What carries the argument

Concatenation of GCN node vectors with randomly generated label vectors of matching dimension, followed by relaxed skip-gram training to detect correlations.

If this is right

Standard GCN cross-entropy loss can be augmented with explicit correlation modeling without changing the underlying graph convolution layers.
Labels and nodes sharing a common embedding space allows the same skip-gram objective to handle both node-label and label-label relationships at once.
The approach applies to any multi-label graph dataset where label correlations exist beyond what independent label prediction captures.
Training remains semi-supervised because only the observed node labels are used while the generated label vectors serve as additional context.

Where Pith is reading between the lines

These are editorial extensions of the paper, not claims the author makes directly.

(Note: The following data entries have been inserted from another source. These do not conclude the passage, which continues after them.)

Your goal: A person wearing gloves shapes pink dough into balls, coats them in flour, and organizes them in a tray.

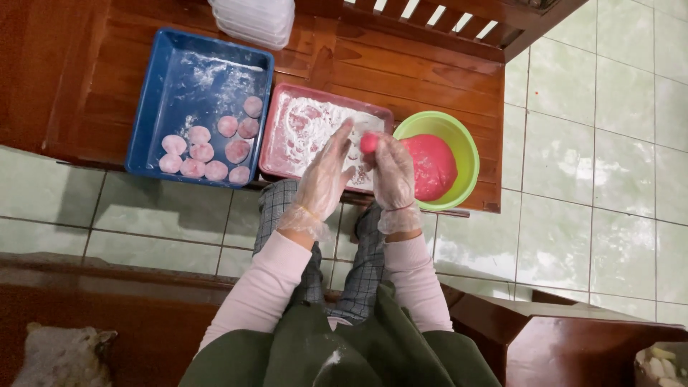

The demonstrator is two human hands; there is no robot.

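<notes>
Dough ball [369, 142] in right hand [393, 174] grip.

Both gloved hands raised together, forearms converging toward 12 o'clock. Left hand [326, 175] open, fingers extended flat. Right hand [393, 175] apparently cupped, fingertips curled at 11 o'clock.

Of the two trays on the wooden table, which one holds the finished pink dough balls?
The blue tray on the left holds the pink dough balls. The pink tray beside it holds only white flour.
</notes>
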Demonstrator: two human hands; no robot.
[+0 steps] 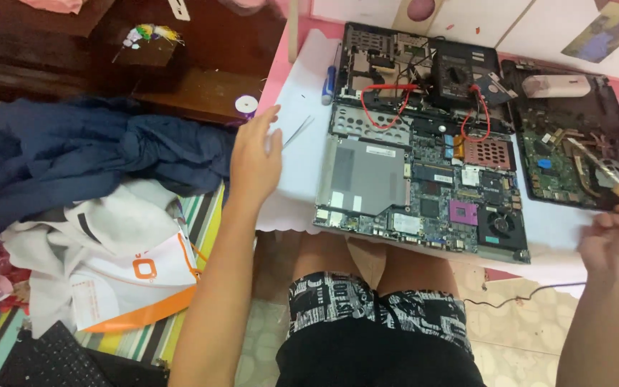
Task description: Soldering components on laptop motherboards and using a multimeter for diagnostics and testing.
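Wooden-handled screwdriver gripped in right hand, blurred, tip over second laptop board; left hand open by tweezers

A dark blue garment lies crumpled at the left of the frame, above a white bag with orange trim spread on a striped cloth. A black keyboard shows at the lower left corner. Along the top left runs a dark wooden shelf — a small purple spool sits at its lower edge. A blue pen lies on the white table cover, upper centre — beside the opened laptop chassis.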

The same concatenation-plus-skip-gram step could be inserted after other node embedding methods besides GCN, such as random-walk or attention-based encoders.
If label correlations change over time, the random label matrix would need to be regenerated or learned jointly rather than fixed at the start.
Performance on graphs with very sparse or very dense label co-occurrences could reveal whether the random initialization step remains stable.

Load-bearing premise

Randomly chosen label vectors will produce meaningful correlations when concatenated with node vectors and processed by skip-gram rather than fitting noise.

What would settle it

On a controlled synthetic graph whose label co-occurrence matrix is known exactly, measure whether accuracy gains scale directly with the strength of the planted label correlations.

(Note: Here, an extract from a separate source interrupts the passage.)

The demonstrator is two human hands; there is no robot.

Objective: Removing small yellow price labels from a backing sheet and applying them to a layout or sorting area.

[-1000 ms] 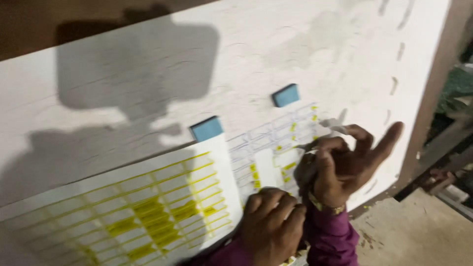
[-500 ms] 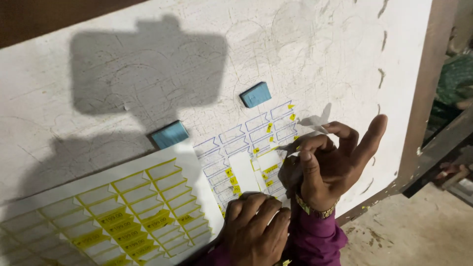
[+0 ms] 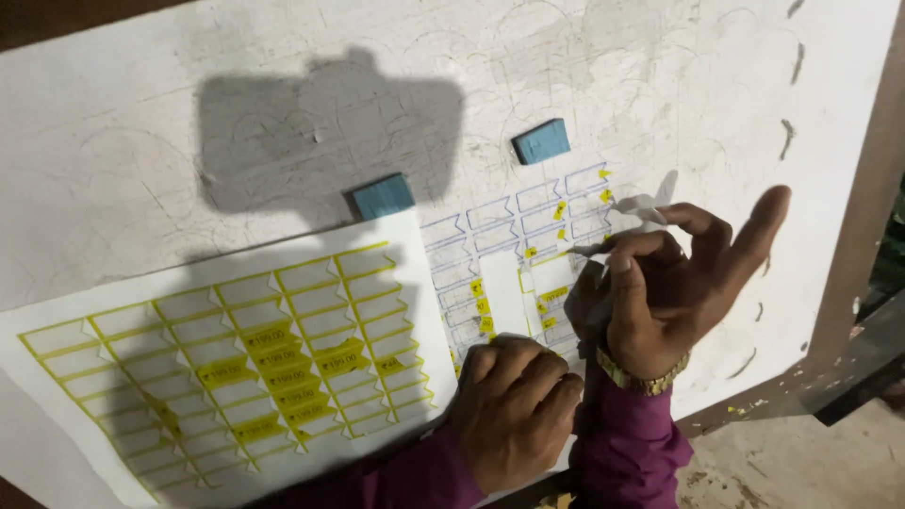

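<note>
Sheets first, from the left: the yellow sheet [image 3: 226, 368] lies flat on the white tabletop [image 3: 141, 141], most of its labels already gone, and it overlaps the near edge of the blue sheet [image 3: 509, 254] beside it. Two small blue blocks [image 3: 384, 196] sit just past the sheets' far edges, apart from each other.

Our left hand [image 3: 517, 410] rests closed, knuckles up, on the near seam where the two sheets meet. We judge that this is the part to keep doing well: press down so the backing does not lift while a label peels.

Our right hand [image 3: 674, 283] hovers over the right part of the blue sheet, its grip pinching a small white label [image 3: 641, 209] between thumb and forefinger, the other fingers spread and raised clear. We would peel low and slowly, folding back along the sheet, so the label does not curl or tear.

Room is tight to the right: the tabletop edge [image 3: 848, 245] runs close beside the raised fingers, with a drop to the floor [image 3: 801, 462] beyond. Open surface lies up and to the left, above the sheets.
</note>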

read the original abstract

The graph convolution network (GCN) is a widely-used facility to realize graph-based semi-supervised learning, which usually integrates node features and graph topologic information to build learning models. However, as for multi-label learning tasks, the supervision part of GCN simply minimizes the cross-entropy loss between the last layer outputs and the ground-truth label distribution, which tends to lose some useful information such as label correlations, so that prevents from obtaining high performance. In this paper, we pro-pose a novel GCN-based semi-supervised learning approach for multi-label classification, namely ML-GCN. ML-GCN first uses a GCN to embed the node features and graph topologic information. Then, it randomly generates a label matrix, where each row (i.e., label vector) represents a kind of labels. The dimension of the label vector is the same as that of the node vector before the last convolution operation of GCN. That is, all labels and nodes are embedded in a uniform vector space. Finally, during the ML-GCN model training, label vectors and node vectors are concatenated to serve as the inputs of the relaxed skip-gram model to detect the node-label correlation as well as the label-label correlation. Experimental results on several graph classification datasets show that the proposed ML-GCN outperforms four state-of-the-art methods.

Editorial analysis

A structured set of objections, weighed in public.

Desk editor's note, referee report, simulated authors' rebuttal, and a circularity audit. Tearing a paper down is the easy half of reading it; the pith above is the substance, this is the friction.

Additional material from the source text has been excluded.